**What the task asks:** Using the material below, print the line that contains "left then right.", the line that contains "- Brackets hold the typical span", and every line in between, exactly and nothing else.

*** Opening of Data excerpt ***

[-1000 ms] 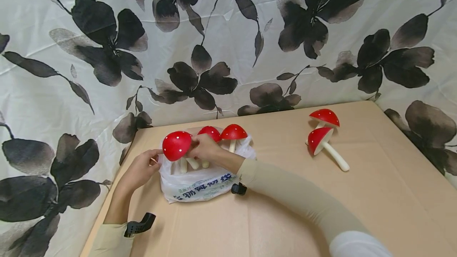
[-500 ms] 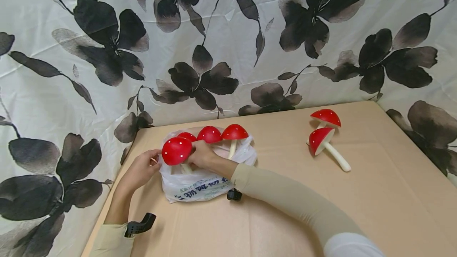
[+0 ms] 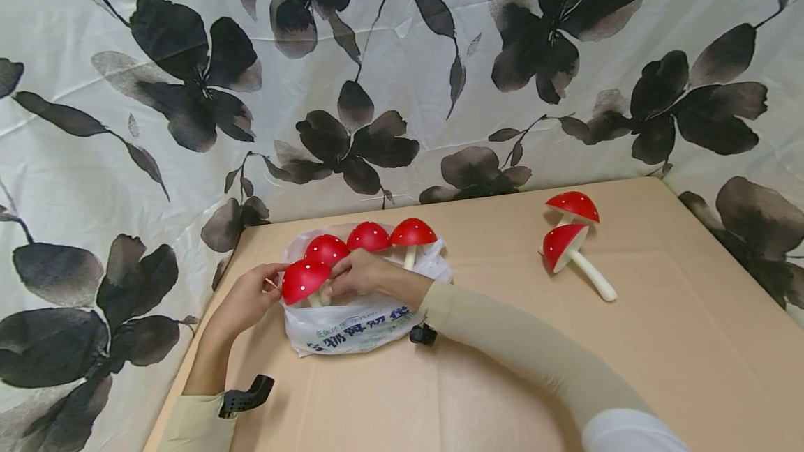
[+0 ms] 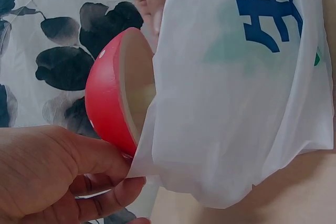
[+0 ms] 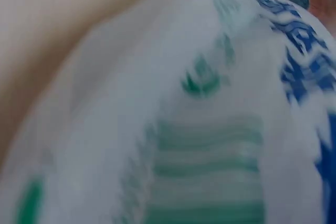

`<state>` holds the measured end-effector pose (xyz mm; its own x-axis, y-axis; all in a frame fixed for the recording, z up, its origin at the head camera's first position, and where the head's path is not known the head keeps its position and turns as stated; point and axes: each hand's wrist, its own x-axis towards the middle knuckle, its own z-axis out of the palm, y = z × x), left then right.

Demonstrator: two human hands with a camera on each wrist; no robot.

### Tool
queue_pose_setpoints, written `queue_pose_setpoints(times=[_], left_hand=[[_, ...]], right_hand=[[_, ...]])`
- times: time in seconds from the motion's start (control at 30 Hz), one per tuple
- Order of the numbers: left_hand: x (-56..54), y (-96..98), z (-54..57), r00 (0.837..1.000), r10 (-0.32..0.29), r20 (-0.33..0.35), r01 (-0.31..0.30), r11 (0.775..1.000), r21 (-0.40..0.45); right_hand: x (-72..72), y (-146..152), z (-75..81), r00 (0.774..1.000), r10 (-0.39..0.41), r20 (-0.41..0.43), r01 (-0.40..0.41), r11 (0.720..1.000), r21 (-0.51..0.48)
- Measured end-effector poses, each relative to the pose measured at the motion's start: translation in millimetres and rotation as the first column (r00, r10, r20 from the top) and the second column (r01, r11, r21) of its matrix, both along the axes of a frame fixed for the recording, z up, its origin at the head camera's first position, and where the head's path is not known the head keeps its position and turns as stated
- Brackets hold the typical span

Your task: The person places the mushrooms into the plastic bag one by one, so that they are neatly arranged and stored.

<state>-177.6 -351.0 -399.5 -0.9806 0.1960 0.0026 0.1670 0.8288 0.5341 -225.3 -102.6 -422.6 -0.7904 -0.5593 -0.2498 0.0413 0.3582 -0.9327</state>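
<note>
A white plastic bag [image 3: 352, 332] with blue and green print stands on the table, its mouth upward. My left hand [image 3: 252, 298] pinches the bag's left rim between thumb and fingers, as the left wrist view also shows. A red toy mushroom [image 3: 304, 280] with white dots tilts at the left of the bag's mouth. My right hand [image 3: 361, 275] reaches over the bag and holds this mushroom near its pale stem; the fingertips are partly hidden. Three more mushrooms, among them a red-capped mushroom [image 3: 412, 232], stand in the bag behind the hand. Bag print fills the blurred right wrist view.
Two toy mushrooms lie on the table at the right: a front mushroom [image 3: 581, 260] on its side and a rear mushroom [image 3: 573, 208] partly behind it. A floral cloth [image 3: 433, 89] hangs behind the light-brown table [image 3: 502, 243].
My right hand has lowered the front left mushroom into the bag's mouth, and its cap now sits lower. Another cap behind it has come into view. My left hand stays on the rim.
</note>
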Motion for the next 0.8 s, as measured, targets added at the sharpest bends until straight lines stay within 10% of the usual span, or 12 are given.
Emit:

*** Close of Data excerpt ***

**Answer box:**
`<state>` holds the measured end-effector pose (xyz mm; its own x-axis, y-axis; all in a frame fixed for the recording, z up, its origin at the head camera's first position, and where the head's path is not known the head keeps its position and turns as stated; point and axes: each hand's wrist, its own x-axis towards the middle knuckle, its own z-axis out of the palm, y = z × x), left then right.

Demonstrator: two human hands with a camera on each wrist; no robot.

### Tool
queue_pose_setpoints, written `queue_pose_setpoints(times=[_], left_hand=[[_, ...]], right_hand=[[_, ...]])`
- times: time in seconds from the motion's start (control at 30 Hz), one per tuple
- Order of the numbers: left_hand: x (-56..54), y (-96..98), z (-54..57), r00 (0.837..1.000), r10 (-0.32..0.29), r20 (-0.33..0.35), r01 (-0.31..0.30), r11 (0.775..1.000), r21 (-0.40..0.45); right_hand: x (-72..72), y (-146..152), z (-75..81), r00 (0.774..1.000), r10 (-0.39..0.41), r20 (-0.41..0.43), r01 (-0.40..0.41), r11 (0.720..1.000), r21 (-0.51..0.48)
- Measured end-effector poses, each relative to the pose measured at the motion's start: translation in millimetres and rotation as the first column (r00, r10, r20 from the top) and the second column (r01, r11, r21) of its matrix, both along the axes of a frame fixed for the recording, z up, its origin at the head camera's first position, and where the head's path is not known the head keeps its position and turns as stated
- Brackets hold the typical span

Nothing remains to be done for this exercise.